По обычаю, имевшему у иудеев обязательную силу, и по римскому закону Тиверия смертная казнь была совершаема над осужденными спустя несколько дней по произнесении приговора. В таком случае глашатай всенародно объявлял о судебном определении, вызывая желающих представить к облегчению участи приговоренного новые дополнительные и объяснительные показания. Но такую отсрочку давали только обыкновенным преступникам, и притом в дни простые, непраздничные; Господь Иисус, как нарушитель общественного спокойствия, обвиненный в главных преступлениях и по иудейским, и по римским законам, в богохульстве и мятеже, по мнению врагов Его, не имел права на какую-либо льготу. Наступление покоя субботы с вечера того дня, а также великого праздника Пасхи и опресноков (Ин. 19, 31), могло служить для лицемерных блюстителей Моисеева закона новым побуждением поспешить с исполнением смертного приговора. И эта поспешность, которой сначала они хотели избежать из опасения возмущения (Мф. 26, 4, 5), теперь казалась необходимой, ввиду благоприятного для них настроения народа.
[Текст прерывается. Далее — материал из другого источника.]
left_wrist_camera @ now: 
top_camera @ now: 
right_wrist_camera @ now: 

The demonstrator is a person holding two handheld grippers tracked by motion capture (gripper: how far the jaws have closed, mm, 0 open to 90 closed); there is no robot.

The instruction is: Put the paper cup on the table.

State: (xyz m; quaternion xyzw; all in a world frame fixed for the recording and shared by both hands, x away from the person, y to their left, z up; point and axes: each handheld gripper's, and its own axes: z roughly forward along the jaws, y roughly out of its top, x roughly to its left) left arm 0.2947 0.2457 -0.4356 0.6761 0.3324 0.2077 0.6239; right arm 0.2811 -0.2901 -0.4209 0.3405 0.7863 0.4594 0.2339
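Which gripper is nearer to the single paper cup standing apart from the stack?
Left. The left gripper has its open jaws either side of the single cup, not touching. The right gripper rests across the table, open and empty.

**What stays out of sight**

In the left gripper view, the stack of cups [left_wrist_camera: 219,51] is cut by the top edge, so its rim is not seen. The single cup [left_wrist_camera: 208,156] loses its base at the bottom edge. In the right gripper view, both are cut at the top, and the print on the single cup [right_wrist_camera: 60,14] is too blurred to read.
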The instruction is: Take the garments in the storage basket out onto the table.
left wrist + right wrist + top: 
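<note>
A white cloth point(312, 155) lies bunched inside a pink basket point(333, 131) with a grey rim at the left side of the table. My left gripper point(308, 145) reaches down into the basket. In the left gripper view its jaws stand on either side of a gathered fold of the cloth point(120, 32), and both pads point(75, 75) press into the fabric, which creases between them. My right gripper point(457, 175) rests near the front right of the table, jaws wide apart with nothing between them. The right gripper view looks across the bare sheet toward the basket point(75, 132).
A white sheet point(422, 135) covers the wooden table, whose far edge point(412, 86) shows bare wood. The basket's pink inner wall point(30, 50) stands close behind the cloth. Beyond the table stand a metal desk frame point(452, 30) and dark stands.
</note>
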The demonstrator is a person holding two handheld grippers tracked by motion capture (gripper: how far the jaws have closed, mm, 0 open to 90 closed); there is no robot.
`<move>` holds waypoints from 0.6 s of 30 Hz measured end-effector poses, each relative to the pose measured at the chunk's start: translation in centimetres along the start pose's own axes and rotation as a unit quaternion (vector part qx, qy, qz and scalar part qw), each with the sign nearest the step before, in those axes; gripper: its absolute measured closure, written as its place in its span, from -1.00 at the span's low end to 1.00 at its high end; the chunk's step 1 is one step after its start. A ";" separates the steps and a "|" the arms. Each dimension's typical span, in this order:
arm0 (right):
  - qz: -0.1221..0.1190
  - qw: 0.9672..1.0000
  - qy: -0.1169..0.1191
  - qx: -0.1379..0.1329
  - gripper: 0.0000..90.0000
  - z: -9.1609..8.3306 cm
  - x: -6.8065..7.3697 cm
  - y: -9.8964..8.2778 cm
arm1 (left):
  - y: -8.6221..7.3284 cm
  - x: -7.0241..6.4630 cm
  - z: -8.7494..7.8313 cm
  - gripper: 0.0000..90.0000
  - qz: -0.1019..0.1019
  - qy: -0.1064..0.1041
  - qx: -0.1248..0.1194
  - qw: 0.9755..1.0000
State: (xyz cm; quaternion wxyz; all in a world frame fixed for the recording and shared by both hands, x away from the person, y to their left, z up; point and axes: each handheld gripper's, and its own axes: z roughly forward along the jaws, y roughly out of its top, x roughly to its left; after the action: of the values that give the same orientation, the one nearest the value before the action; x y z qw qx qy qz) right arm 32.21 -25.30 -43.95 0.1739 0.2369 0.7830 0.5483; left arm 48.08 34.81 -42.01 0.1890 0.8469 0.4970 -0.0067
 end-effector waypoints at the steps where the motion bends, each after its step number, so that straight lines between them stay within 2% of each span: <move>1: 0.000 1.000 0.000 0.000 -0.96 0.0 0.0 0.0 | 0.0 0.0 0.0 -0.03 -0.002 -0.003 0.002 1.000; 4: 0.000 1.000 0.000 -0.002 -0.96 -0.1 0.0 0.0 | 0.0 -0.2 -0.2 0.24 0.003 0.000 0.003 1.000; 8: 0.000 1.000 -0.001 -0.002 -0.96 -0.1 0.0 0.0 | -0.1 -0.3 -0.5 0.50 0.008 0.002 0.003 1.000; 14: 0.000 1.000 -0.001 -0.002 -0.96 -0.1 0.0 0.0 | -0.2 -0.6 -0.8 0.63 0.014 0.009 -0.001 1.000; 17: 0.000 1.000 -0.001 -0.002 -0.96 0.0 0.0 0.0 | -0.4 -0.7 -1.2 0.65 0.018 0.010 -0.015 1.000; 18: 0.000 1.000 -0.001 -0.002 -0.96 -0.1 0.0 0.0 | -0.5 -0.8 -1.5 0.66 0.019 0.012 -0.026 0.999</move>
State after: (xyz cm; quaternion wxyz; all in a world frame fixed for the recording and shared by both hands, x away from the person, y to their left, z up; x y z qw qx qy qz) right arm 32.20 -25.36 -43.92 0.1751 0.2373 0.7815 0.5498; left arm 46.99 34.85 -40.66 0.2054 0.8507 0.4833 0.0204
Агнец непорочный и пречистый, предуведеный прежде сложения мира
предвечным советом Триипостасного Божества в искупительную жертву за грехи всего человечества (1 Пет. 1, 19, 20; 2, 24), был предан в руки воинов, которые у римлян обыкновенно исполняли судебные приговоры. Они сняли с Божественного Страдальца багряницу поругания и одели Его в собственные одежды Его, без сомнения, для того, чтобы все жители Иерусалима, даже случайные свидетели шествия к месту распятия, могли узнать Того, Кого так часто видели в храме и на улицах города. Орудие казни было готово. Тут же, на улице, ожидали Господа Иисуса Христа два спутника – разбойники, приговоренные вместе с Ним к распятию. Осужденные, по обычаю римскому, сами на себе несли орудие казни до места исполнения приговора в ближайшей окрестности города (Чис. 15, 35–36; 3 Цар. 21, 18; Деян. 7, 58; Евр. 13, 12). Со своей стороны, иудеи, памятуя слова Моисея (Втор. 21, 23), по замечанию святителя Иоанна Златоуста, «так гнушались древом креста, что не позволяли себе даже прикоснуться к нему». Подобно Исааку, древнему прообразу, несшему дрова для своего всесожжения (Быт. 22, 6), Искупитель наш должен был Сам нести древо крестное для своего жертвоприношения. И вот, Божественный Крестоносец, по выражению святителя Иоанна Златоуста, «вышел, неся крест, как знак победы над державой смерти»: «в глазах нечестивцев, – по замечанию святителя Льва Великого, – это было великим посмешищем, но для верных – великим Таинством, потому что славнейший Победитель диавола и могущественнейший Завоеватель враждебных сил в прекрасном виде нес трофей Своей победы и держал на раменах несокрушимого терпения спасительное знамение, назначенное для поклонения всех Царств и народов».